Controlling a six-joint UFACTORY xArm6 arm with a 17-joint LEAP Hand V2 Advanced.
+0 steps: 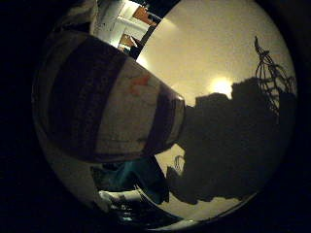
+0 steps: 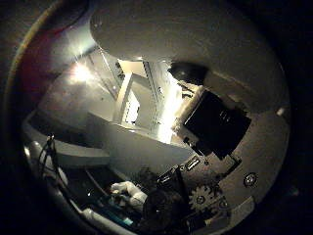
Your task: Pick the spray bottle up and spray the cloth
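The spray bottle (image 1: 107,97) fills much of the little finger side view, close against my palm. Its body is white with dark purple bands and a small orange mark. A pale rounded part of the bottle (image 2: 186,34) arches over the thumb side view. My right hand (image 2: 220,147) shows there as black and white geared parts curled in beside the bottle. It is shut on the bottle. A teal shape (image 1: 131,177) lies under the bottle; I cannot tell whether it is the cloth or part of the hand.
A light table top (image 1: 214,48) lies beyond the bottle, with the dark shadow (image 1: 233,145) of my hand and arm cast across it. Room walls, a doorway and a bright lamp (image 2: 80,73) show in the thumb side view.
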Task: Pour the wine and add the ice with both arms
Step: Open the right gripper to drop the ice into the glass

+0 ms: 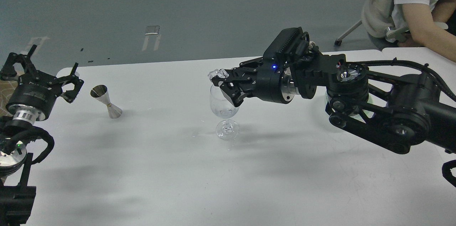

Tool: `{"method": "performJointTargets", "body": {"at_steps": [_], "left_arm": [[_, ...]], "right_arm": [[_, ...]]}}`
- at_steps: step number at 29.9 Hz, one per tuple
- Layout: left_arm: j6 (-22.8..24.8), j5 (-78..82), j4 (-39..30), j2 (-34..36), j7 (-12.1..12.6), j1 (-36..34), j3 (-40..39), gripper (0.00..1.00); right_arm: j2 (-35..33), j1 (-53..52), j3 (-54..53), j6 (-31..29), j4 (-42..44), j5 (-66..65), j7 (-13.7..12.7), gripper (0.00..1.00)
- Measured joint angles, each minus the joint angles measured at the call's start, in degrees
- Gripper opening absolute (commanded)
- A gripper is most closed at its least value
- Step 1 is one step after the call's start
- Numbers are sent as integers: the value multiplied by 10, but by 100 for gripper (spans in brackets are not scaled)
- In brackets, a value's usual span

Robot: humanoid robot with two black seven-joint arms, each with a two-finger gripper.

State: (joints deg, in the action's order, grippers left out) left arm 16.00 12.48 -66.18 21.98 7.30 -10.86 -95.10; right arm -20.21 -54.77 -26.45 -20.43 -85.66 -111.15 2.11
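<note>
Pretty even overhead light here, my arms drop soft blurry shadows on the white bench. Picture's sharp, slightly washed out, no real glare.

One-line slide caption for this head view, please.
Right end effector holds an ice cube over the wine glass; left end effector open beside a steel jigger.

White table with upright wine glass and steel jigger.
</note>
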Motion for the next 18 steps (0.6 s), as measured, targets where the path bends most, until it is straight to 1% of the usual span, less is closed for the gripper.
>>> {"method": "performJointTargets", "body": {"at_steps": [2, 3, 5, 7, 8, 10, 11, 12, 13, 14, 18], "left_arm": [[0, 0, 0, 0, 0, 0, 0, 98], [0, 0, 0, 0, 0, 0, 0, 98], [0, 0, 0, 1, 0, 0, 0, 98], [0, 0, 0, 1, 0, 0, -1, 98], [0, 0, 0, 1, 0, 0, -1, 98], [0, 0, 0, 2, 0, 0, -1, 98], [0, 0, 0, 1, 0, -1, -1, 98], [0, 0, 0, 1, 0, -1, -1, 98], [0, 0, 0, 1, 0, -1, -1, 98], [0, 0, 0, 1, 0, -1, -1, 98], [0, 0, 0, 1, 0, -1, -1, 98]], "right_arm": [[0, -1, 0, 0, -1, 0, 1, 14], [0, -2, 0, 0, -3, 0, 1, 7], [-1, -3, 0, 0, -3, -2, 1, 6], [0, -3, 1, 0, -1, -4, 1, 9], [0, -2, 1, 0, -1, -4, 1, 20], [0, -1, 1, 0, 0, -4, 1, 31], [0, -1, 2, 0, 0, -4, 1, 43], [0, 0, 2, 0, 0, -4, 1, 65], [0, 0, 2, 0, 1, -4, 1, 78], [1, 0, 2, 0, 1, -4, 1, 98], [4, 1, 1, 0, 4, -1, 0, 99]]}}
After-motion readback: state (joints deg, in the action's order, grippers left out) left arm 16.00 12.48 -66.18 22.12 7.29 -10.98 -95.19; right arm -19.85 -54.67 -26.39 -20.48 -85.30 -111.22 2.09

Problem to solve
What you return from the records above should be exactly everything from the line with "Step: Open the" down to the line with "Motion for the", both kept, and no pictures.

Result of this exercise
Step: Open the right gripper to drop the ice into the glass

+0 ms: 

Tool: `{"method": "performJointTargets", "body": {"at_steps": [_], "left_arm": [[_, ...]], "right_arm": [[_, ...]]}}`
- at_steps: step number at 29.9 Hz, one per tuple
- Layout: left_arm: j6 (-22.8..24.8), j5 (-78..82), j4 (-39..30), j2 (-34..36), j7 (-12.1..12.6), j1 (-36..34), j3 (-40..39), gripper (0.00..1.00); right_arm: j2 (-35..33), j1 (-53..52), j3 (-54..53), j6 (-31..29), j4 (-42..44), j5 (-66..65), j7 (-13.7..12.7), gripper (0.00..1.00)
- Measured joint angles, each minus the joint angles measured at the call's start, in degrees
- Gripper opening absolute (commanded)
- A gripper is most closed at its least value
- Step 1 is one step after the call's start
- Numbers are sent as integers: the value multiplied by 10, but by 100 for gripper (spans in brackets are not scaled)
- In brackets, a value's usual span

Robot: humanoid robot with two black seven-joint arms, each with a two-finger gripper.

State: (joints deg, in the action's order, grippers left out) left arm 16.00 12.48 -66.18 21.98 7.30 -10.86 -95.10; right arm -20.21 -54.77 -26.45 -20.43 -85.66 -111.15 2.11
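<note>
Pretty even overhead light here, my arms drop soft blurry shadows on the white bench. Picture's sharp, slightly washed out, no real glare.

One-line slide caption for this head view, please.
Right end effector holds an ice cube over the wine glass; left end effector open beside a steel jigger.

White table with upright wine glass and steel jigger.
</note>
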Motion for the next 18 steps (0.6 s), as measured, targets where the path bends most, until it is straight to 1% of the usual span, less is closed for the gripper.

That completes the response to the exercise.